- Deutschland will auch Asylsuchende zurückweisen – noch ist das an der Schweizer Grenze nicht geschehen.
- Justizminister Beat Jans reagiert dennoch scharf und spricht von möglichen Gegenmassnahmen.
- «Unsere Hebel sind grösser als man denkt», sagt Jans an die Adresse Deutschlands.
Für den Moment gibt Beat Jans Entwarnung: «Es hat bis jetzt keine illegalen Rückweisungen gegeben», sagt der Justizminister in der «Samstagsrundschau» von Radio SRF. Auch hätten die deutschen Grenzkontrollen nicht massgeblich zugenommen. War die Ankündigung der neuen deutschen Bundesregierung am allerersten Amtstag bloss ein Sturm im Wasserglas? «Wir werden sehen», sagt Jans. Die Ankündigung aber gefalle der Schweiz überhaupt nicht.
«Die Schweiz akzeptiert das nicht»
Jans’ Departement hatte bereits vergangene Woche die Erklärung der deutschen Regierung, wonach die Behörden ab sofort auch Asylsuchende abweisen würden, ungewöhnlich scharf kritisiert. Der neue deutsche Innenminister Alexander Dobrindt habe gesagt, dass sich Deutschland nicht mehr an Abmachungen, Verträge und internationale Abkommen halten werde, sagt Beat Jans: «Das akzeptiert die Schweiz nicht.»
Bundesrat prüft Gegenmassnahmen
Bei seinen scharfen Worten will es der Bundesrat nicht bewenden lassen. Er prüft Massnahmen für den Fall, dass Deutschland tatsächlich Menschen in die Schweiz zurückweist, die in Deutschland ein Asylgesuch stellen wollten. «Es gibt verschiedene Möglichkeiten. Unsere Hebel sind grösser als man denkt», sagt Jans.

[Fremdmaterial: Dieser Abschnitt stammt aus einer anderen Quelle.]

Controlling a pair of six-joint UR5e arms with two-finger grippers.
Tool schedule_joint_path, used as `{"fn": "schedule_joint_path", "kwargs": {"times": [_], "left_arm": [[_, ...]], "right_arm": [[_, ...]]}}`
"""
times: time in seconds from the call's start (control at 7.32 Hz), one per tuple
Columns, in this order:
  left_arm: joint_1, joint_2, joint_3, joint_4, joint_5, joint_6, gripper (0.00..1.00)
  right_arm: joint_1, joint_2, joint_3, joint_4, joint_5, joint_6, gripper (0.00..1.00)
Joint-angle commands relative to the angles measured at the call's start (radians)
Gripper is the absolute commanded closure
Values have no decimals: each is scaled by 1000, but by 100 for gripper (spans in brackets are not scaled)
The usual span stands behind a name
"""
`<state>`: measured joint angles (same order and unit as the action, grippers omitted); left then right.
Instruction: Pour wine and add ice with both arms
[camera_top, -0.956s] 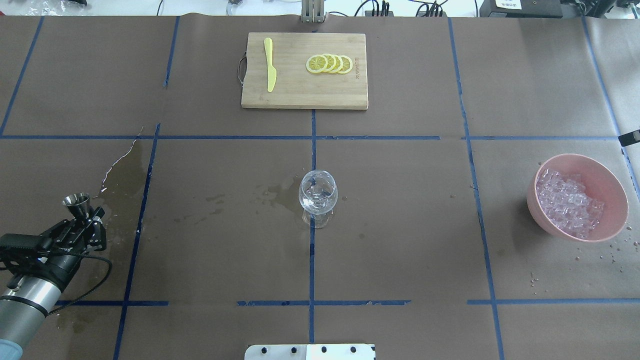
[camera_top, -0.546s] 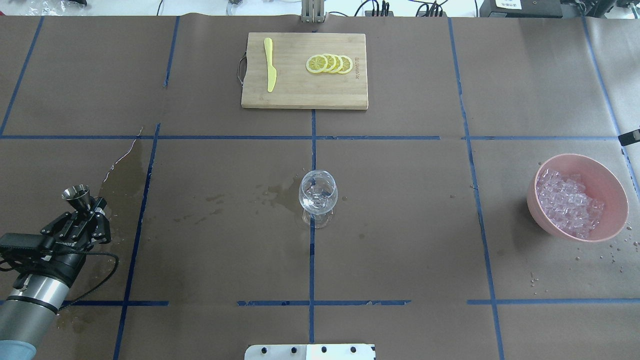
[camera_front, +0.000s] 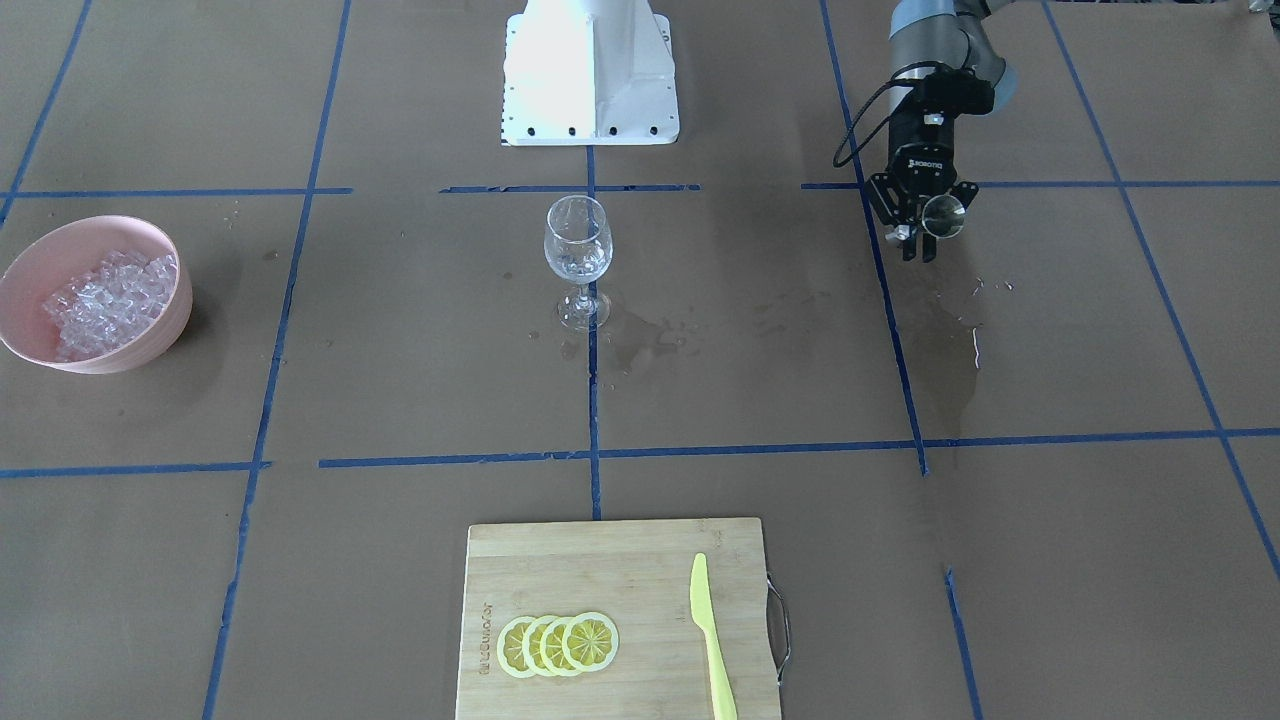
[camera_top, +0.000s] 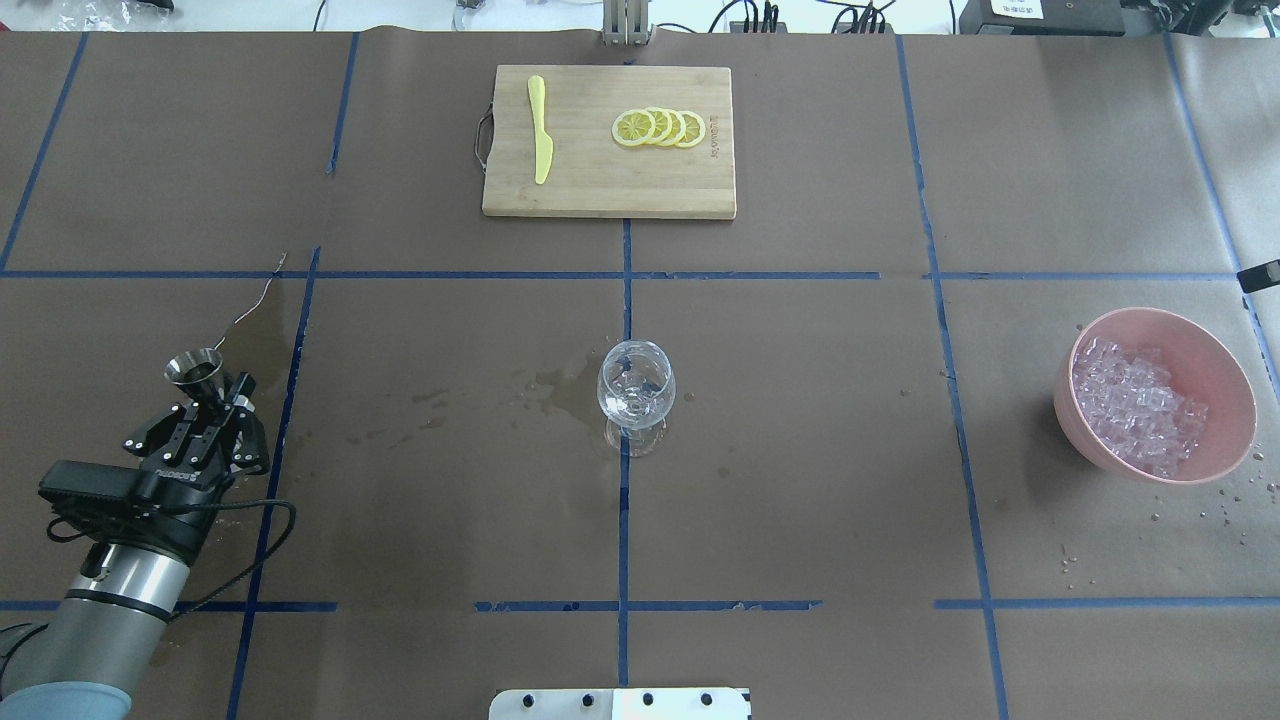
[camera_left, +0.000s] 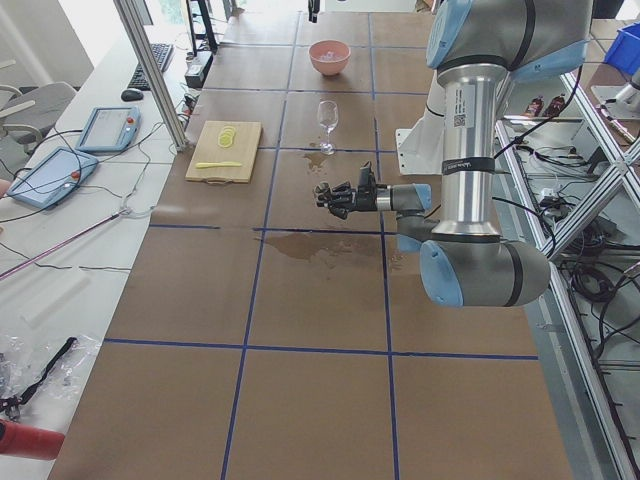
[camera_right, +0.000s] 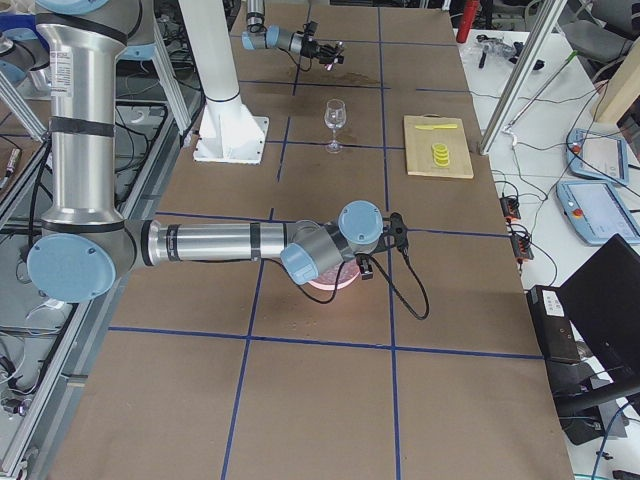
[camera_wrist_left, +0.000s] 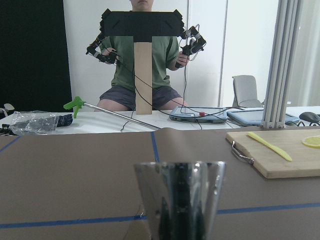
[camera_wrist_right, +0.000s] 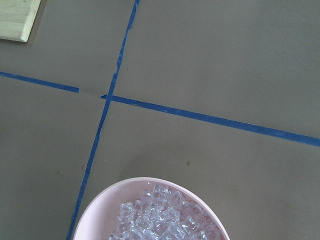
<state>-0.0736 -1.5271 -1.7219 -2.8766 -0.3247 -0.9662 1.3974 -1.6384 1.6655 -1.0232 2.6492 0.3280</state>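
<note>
My left gripper (camera_top: 216, 394) is shut on the stem of a small steel measuring cup (camera_top: 195, 367), held upright above the table's left side; the pair also shows in the front view as gripper (camera_front: 921, 233) and cup (camera_front: 942, 212), and the cup fills the left wrist view (camera_wrist_left: 180, 200). Wine shows as dark wet patches under the cup (camera_top: 252, 340) and beside the glass (camera_top: 553, 385). The clear wine glass (camera_top: 636, 386) stands at the centre. Ice (camera_top: 1135, 405) is heaped in a pink bowl (camera_top: 1222, 352) at the right. My right gripper (camera_right: 366, 266) shows only in the exterior right view, near the bowl; I cannot tell its state.
A bamboo cutting board (camera_top: 600, 190) with lemon slices (camera_top: 660, 128) and a yellow knife (camera_top: 540, 130) lies at the far centre. The white pedestal (camera_front: 590, 70) stands at the near edge. Water drops dot the paper by the bowl (camera_top: 1225, 500).
My left gripper has moved forward and to the right with the steel cup, over the wet patch. The glass, bowl and board have not moved.
</note>
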Motion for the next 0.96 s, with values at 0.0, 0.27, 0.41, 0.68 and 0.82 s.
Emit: {"fn": "schedule_joint_path", "kwargs": {"times": [0.0, 0.27, 0.41, 0.68, 0.82], "left_arm": [[-5, -125, -2, -90, -7, 207, 100], [-8, -241, -2, -96, -65, 340, 100], [-24, -276, -2, -107, -123, 424, 100], [-40, -339, -2, -108, -209, 556, 100], [-40, -390, -1, -98, -253, 637, 100]], "right_arm": [[0, -5, -3, 43, 0, 2, 0], [0, -6, -3, 45, 0, 2, 0], [0, -8, -4, 45, 0, 2, 0], [0, -9, -9, 45, -2, 0, 0], [0, -8, -9, 43, -3, 2, 0]]}}
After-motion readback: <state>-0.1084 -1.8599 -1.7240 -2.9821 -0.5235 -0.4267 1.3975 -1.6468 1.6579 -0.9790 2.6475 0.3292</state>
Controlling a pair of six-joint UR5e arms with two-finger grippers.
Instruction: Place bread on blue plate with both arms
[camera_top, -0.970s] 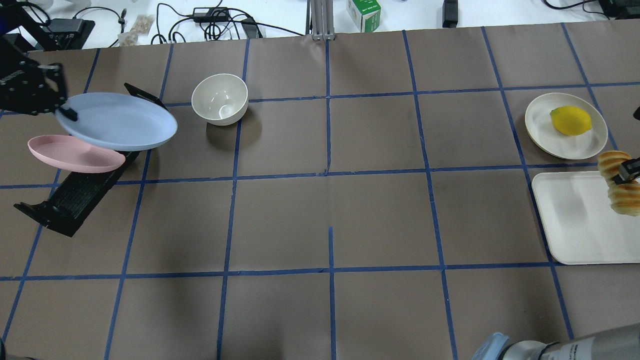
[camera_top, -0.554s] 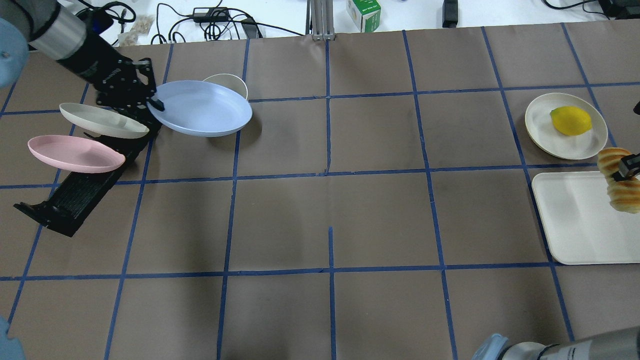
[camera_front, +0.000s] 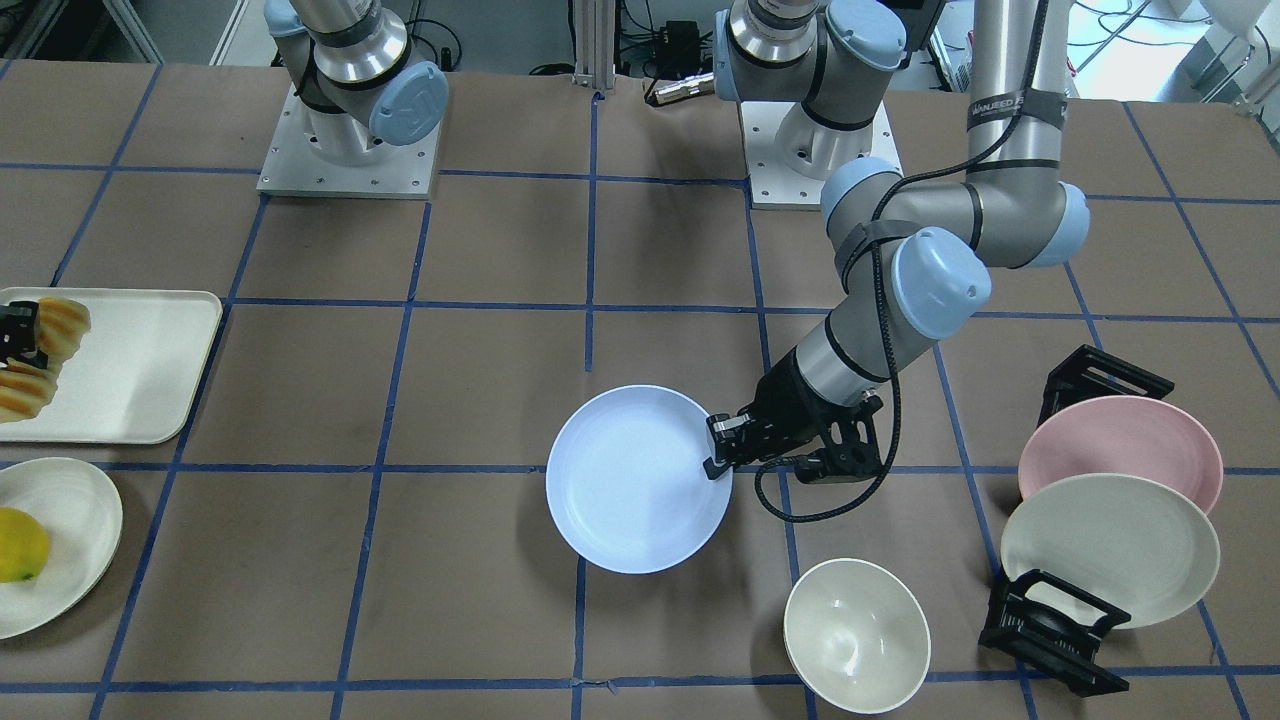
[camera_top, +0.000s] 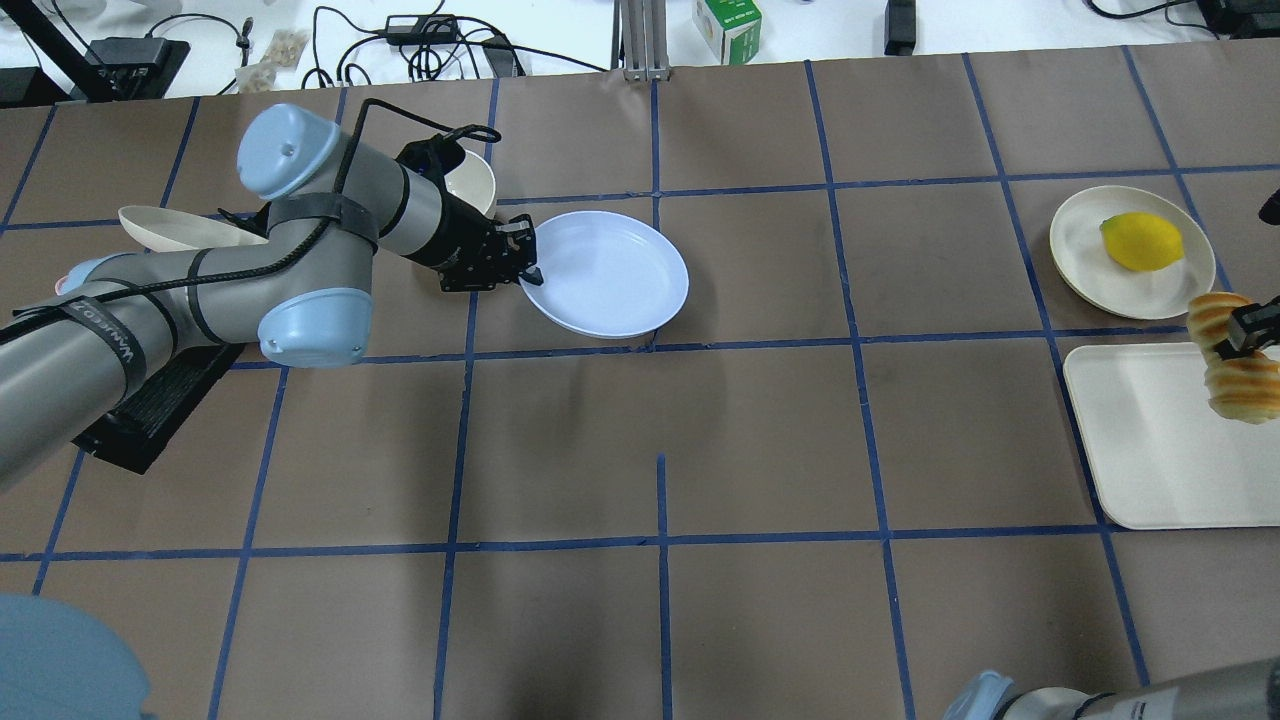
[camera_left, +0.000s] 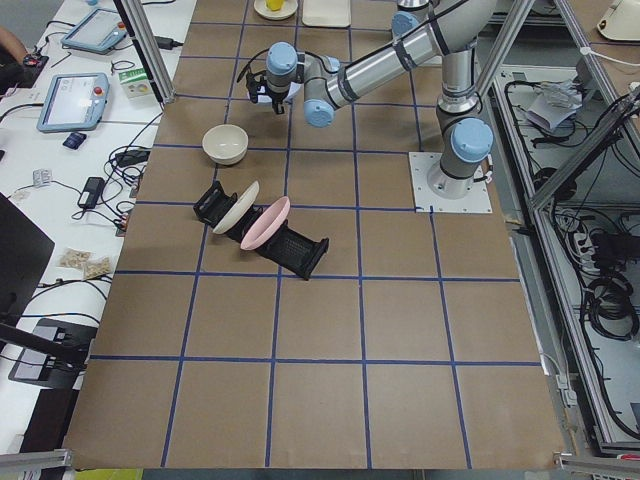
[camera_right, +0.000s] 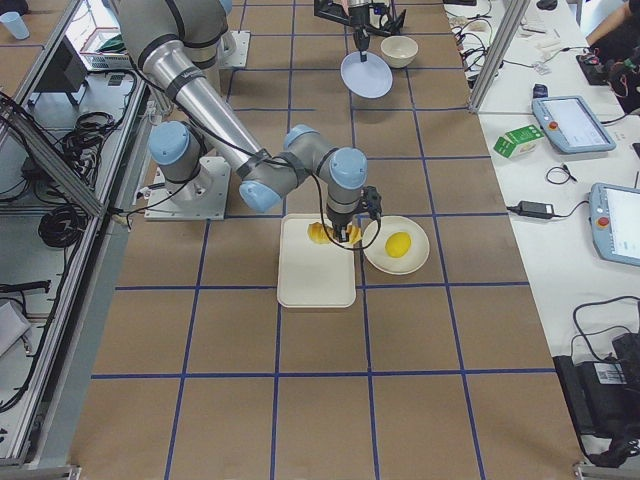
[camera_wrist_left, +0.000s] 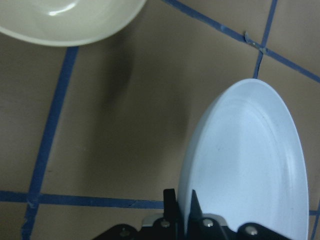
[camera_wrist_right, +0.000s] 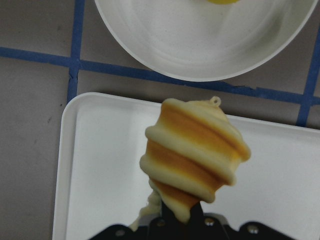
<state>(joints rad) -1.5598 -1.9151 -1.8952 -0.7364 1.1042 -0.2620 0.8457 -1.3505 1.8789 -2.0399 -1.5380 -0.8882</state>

Ins Detail gehen will er allerdings nicht: «Ich kündige jetzt nicht Drohungen an, bevor wir direkt miteinander geredet haben.»
Er werde noch diesen Monat nach Berlin fahren und mit Innenminister Dobrindt mögliche Gegenmassnahmen im direkten Gespräch erörtern, so Jans. Vorher aber werde er dem deutschen Minister aufzeigen, dass sich die irreguläre Migration besser gemeinsam auf europäischer Ebene bekämpfen lasse als gegeneinander.
Nach der scharfen ersten Reaktion der Schweiz hatten Jans und Dobrindt letzte Woche bereits telefoniert. «Ich hatte am Telefon den Eindruck, dass Herr Dobrindt uns sehr ernst nimmt», bilanziert der Justizminister.
Deutschland hält Zurückweisungen für rechtens
Deutschlands Regierung hält Zurückweisungen von Menschen, die in Deutschland Asyl beantragen möchten, nicht für rechtswidrig. Sie verweist auf eine Klausel im EU-Vertrag von Lissabon und darauf, dass die Nachbarstaaten Deutschlands sichere Drittstaaten seien.
Bundesrat Jans sieht es anders und bezeichnet mögliche Zurückweisungen als illegal. Es werde die Genfer Flüchtlingskonvention verletzt, die in jedem Fall eine Prüfung eines Asylgesuchs vorschreibe. «Wahrscheinlich verstossen solche Rückweisungen aber auch gegen das Rückübernahme-Abkommen, das wir mit Deutschland abgeschlossen haben.»
Stehen Privilegien der deutschen Grenzpolizei auf dem Spiel?
Neben dem Rückübernahme-Abkommen gibt es weitere Vereinbarungen zum Grenzverkehr. So ermöglicht ein Abkommen aus dem Jahr 1961 Deutschland, Grenzkontrollen auch auf Schweizer Boden durchzuführen – und umgekehrt. Auch dürfen deutsche Polizisten und Grenzbeamte auf bestimmten Tram- und Zuglinien Kontrollen auf Schweizer Territorium vornehmen.
Ob die Schweiz solche Abmachungen im aktuellen Grenzstreit als Druckmittel einsetzt, ist offen. Weder Beat Jans noch die zuständigen Bundesstellen wollen sich näher zu möglichen Gegenmassnahmen äussern.